Your instructions: Given the listing below, write out exactly the lines starting with the line that has "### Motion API" and going on through the line that has "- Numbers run", both kept.
-=-=-=-=-
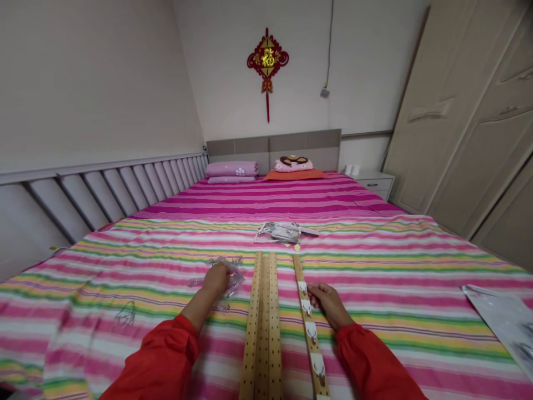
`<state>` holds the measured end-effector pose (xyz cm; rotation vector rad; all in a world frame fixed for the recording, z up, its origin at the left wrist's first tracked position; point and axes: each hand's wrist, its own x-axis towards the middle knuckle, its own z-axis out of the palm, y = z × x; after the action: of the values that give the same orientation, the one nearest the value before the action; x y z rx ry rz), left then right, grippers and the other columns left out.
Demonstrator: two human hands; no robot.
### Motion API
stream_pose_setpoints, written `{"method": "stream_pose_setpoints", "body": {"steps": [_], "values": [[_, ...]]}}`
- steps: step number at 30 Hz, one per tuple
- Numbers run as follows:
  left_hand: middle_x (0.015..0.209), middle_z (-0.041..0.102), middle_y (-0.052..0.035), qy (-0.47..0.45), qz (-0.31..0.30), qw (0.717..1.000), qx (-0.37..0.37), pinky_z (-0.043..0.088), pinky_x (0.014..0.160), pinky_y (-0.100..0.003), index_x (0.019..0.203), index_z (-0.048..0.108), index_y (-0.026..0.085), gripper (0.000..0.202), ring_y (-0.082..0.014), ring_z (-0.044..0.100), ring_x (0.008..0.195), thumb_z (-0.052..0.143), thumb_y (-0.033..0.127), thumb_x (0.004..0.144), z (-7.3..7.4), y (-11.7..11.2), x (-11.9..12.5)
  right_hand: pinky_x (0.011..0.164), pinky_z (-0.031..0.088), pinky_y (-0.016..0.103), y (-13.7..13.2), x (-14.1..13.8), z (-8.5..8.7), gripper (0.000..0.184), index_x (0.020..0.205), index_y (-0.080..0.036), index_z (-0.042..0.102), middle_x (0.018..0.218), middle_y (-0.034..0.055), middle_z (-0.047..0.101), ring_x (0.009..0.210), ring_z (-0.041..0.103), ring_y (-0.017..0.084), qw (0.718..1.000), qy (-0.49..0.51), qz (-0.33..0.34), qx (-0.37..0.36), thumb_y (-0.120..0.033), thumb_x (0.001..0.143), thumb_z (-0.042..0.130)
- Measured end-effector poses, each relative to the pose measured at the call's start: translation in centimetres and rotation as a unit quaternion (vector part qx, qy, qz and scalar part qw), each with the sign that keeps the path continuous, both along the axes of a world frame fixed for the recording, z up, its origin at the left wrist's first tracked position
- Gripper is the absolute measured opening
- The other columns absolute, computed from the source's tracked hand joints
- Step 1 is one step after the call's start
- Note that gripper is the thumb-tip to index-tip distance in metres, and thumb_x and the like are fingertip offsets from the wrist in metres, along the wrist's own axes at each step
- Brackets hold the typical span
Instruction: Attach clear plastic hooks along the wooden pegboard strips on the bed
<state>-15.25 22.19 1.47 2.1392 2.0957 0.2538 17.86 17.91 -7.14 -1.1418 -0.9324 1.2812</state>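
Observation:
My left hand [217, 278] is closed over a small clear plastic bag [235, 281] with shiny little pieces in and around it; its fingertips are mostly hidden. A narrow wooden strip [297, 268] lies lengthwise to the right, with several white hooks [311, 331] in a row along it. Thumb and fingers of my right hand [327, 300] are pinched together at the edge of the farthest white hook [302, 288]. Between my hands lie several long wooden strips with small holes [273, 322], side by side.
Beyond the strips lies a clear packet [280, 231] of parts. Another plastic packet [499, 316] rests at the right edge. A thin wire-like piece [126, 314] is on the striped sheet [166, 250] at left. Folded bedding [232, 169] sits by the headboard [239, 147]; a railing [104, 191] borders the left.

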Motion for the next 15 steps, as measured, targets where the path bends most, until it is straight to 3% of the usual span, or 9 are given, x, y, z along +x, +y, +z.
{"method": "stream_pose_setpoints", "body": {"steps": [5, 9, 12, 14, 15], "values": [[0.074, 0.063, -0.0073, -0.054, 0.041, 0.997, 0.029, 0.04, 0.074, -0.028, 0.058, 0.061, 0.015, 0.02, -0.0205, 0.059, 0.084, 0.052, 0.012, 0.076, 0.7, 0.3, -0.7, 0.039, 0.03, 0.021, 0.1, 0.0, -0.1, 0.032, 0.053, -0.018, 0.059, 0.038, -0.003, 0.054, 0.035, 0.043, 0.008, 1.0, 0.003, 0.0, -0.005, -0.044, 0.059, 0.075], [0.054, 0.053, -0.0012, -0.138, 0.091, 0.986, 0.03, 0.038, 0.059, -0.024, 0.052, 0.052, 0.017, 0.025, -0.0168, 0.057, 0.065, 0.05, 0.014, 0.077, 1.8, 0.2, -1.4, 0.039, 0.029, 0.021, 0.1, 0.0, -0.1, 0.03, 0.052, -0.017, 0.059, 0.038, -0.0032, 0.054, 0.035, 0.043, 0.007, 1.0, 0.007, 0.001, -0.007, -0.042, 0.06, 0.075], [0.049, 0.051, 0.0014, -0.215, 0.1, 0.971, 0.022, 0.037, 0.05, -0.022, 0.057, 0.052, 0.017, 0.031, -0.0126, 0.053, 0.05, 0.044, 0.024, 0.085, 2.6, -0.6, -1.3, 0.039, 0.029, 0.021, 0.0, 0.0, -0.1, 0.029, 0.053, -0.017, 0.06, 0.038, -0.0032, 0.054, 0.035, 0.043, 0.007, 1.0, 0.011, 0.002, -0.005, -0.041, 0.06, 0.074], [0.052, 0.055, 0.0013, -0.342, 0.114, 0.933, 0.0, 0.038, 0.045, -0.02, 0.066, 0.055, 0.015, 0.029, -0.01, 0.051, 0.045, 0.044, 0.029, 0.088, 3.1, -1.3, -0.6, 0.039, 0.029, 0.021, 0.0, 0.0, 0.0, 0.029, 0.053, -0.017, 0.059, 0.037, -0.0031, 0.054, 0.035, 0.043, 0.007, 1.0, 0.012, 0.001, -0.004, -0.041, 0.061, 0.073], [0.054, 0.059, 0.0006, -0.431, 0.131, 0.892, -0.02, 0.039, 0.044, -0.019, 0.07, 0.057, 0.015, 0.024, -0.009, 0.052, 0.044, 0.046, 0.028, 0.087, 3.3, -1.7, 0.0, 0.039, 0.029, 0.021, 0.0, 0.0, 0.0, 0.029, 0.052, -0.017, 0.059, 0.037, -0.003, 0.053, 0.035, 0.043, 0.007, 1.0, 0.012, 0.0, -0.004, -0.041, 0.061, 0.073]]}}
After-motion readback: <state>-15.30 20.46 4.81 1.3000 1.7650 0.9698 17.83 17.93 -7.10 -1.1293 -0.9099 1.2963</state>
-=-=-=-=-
Exercise result:
### Motion API
stream_pose_setpoints, written `{"method": "stream_pose_setpoints", "body": {"steps": [_], "values": [[_, ...]]}}`
- steps: step number at 30 Hz, one per tuple
- Numbers run as follows:

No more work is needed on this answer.